### Aim of the task
Your task is to gather the lines below that hold the string "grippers".

### Dataset excerpt
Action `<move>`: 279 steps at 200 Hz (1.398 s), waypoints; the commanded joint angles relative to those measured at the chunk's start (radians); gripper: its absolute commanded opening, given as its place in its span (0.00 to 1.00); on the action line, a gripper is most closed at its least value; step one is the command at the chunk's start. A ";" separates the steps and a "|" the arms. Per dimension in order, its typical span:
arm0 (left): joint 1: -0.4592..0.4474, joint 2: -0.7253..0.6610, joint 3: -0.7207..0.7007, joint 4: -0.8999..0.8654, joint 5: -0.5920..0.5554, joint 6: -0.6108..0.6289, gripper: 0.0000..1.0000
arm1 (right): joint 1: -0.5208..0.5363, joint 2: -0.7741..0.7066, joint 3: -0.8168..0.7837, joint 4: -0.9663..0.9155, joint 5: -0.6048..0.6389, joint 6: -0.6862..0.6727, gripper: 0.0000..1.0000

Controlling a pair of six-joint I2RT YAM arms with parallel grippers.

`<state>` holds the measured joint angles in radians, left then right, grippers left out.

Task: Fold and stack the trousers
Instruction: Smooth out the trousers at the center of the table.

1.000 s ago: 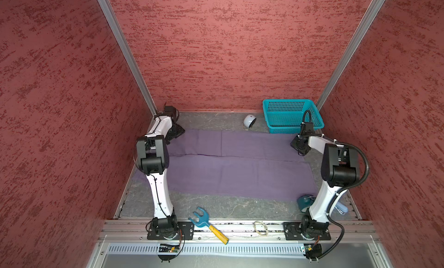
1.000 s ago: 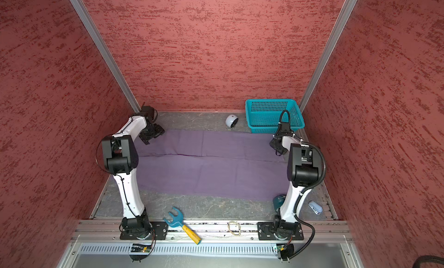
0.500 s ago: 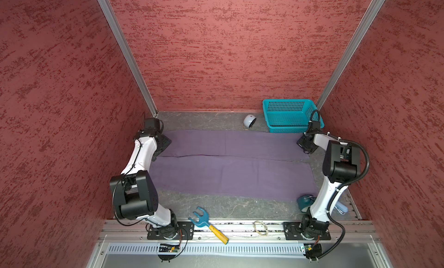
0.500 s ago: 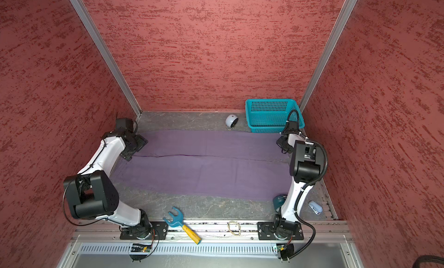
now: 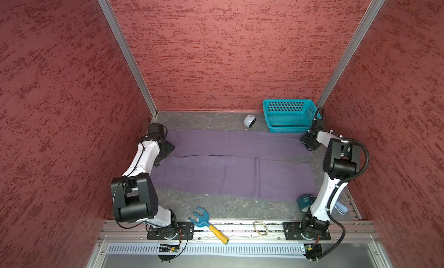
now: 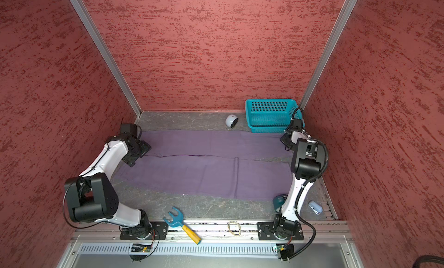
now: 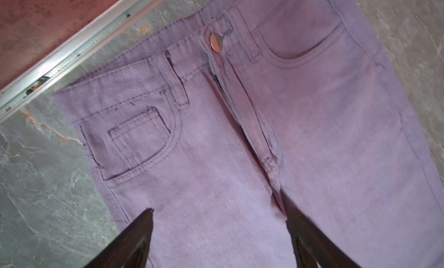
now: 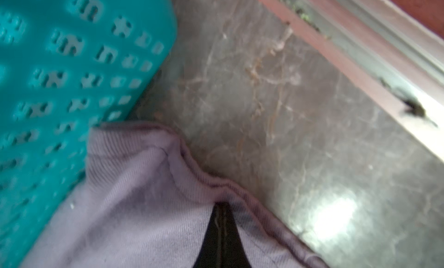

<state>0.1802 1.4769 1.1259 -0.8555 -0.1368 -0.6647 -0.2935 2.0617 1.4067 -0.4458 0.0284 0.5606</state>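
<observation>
The muted purple trousers (image 5: 230,168) (image 6: 204,168) lie spread flat across the table, waist at the left and leg hems at the right. My left gripper (image 5: 165,151) (image 7: 217,211) hovers open over the waist end. The left wrist view shows the button, fly and pockets of the trousers (image 7: 240,146) between and beyond its spread fingers. My right gripper (image 5: 308,144) (image 8: 222,204) is low at the far leg's hem beside the basket. It is shut, pinching a raised pucker of the trousers (image 8: 134,206).
A teal basket (image 5: 288,115) (image 8: 60,74) stands at the back right, touching the far hem. A white round object (image 5: 249,121) sits beside it. A blue toy fork (image 5: 207,224) and a rubber band (image 5: 260,228) lie on the front rail. Small blue items (image 5: 304,201) flank the right arm's base.
My right gripper has closed on the far leg's hem after shifting toward the back right corner. The left arm's elbow has swung down toward the front, its gripper staying open over the waist.
</observation>
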 commanded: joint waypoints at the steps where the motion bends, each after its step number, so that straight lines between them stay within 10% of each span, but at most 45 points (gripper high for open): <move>1: -0.036 -0.056 -0.013 -0.026 0.013 0.012 0.88 | -0.004 -0.107 -0.074 -0.024 -0.014 -0.016 0.00; 49: -0.341 -0.095 -0.017 0.003 0.084 0.092 0.62 | 0.003 -0.374 -0.227 -0.006 -0.034 -0.009 0.00; 125: -0.832 0.072 -0.060 0.117 0.163 0.044 0.64 | 0.036 -0.345 -0.248 -0.004 -0.098 -0.030 0.06; 202: -1.003 0.276 -0.038 0.009 0.028 0.008 0.59 | 0.036 -0.249 -0.219 0.018 -0.129 -0.027 0.06; 279: -1.130 0.256 -0.186 -0.023 0.207 -0.050 0.60 | 0.036 -0.122 -0.150 0.036 -0.131 -0.010 0.06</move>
<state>-0.8967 1.7382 1.0321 -0.8116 -0.0406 -0.6746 -0.2588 1.8946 1.2171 -0.4362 -0.1028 0.5388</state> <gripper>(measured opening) 0.602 0.059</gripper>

### Your response
Controlling a pair of six-joint I2RT YAM arms with parallel grippers.
`<state>` holds the measured joint angles in radians, left then right, grippers left out.

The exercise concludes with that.